Additionally a geothermal site doesn't produce perpetual energy, unless you are located on an MOR Iceland where you have a continuous flux of magma upwelling, or a hot spring (still not perpetual, but you have a hydrothermal system helping enhance upward heat flow). Rocks have a relatively low specific heat (~0.2 c/g), and have low conductivity, so it really isn't too hard to cool the area immediately around the drilling site faster than the surrounding rocks can transmit energy into the boring site. As a result most successful geothermal plants have a life expectancy of 30 years, unless you're on a MOR like Iceland. If we could go to 10 km like the map someone posted above, geothermal would be a sure thing. However, it is immensely more difficult to design a system that can withstand several kilobars of vertical pressure than it is to build a container under conditions of one bar and send it into a vacuum without it bursting (Apollo program).
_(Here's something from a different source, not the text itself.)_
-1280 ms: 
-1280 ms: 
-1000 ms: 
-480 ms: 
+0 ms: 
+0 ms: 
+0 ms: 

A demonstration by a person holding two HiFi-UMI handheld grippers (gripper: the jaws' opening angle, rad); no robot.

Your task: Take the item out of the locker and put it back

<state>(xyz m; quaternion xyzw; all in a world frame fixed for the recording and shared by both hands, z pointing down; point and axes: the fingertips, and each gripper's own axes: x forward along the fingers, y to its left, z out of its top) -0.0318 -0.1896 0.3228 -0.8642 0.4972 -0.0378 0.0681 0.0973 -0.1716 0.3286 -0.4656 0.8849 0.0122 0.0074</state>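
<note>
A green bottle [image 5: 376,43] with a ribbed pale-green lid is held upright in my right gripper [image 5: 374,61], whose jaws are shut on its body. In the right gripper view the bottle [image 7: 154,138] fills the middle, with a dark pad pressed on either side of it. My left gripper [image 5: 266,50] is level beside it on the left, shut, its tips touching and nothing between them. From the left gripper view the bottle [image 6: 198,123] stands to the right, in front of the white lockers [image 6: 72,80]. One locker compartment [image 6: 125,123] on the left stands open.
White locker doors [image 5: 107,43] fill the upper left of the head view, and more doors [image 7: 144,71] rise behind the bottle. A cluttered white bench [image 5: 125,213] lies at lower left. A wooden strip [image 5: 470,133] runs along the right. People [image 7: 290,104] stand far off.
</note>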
We would need metastable materials that are able to exist at those temperatures and pressures. metamorphic rocks exist because that is not common in or outside of nature.

-A geologist with energy policy work experience.

Wow, much appreciated, Sir.

What are your thoughts about exploiting the heat under Yellowstone if I might ask? Is it feasible without endangering an eruption?

 

[Mark44]

The initial question appears to have been asked and answered, so I am closing this thread.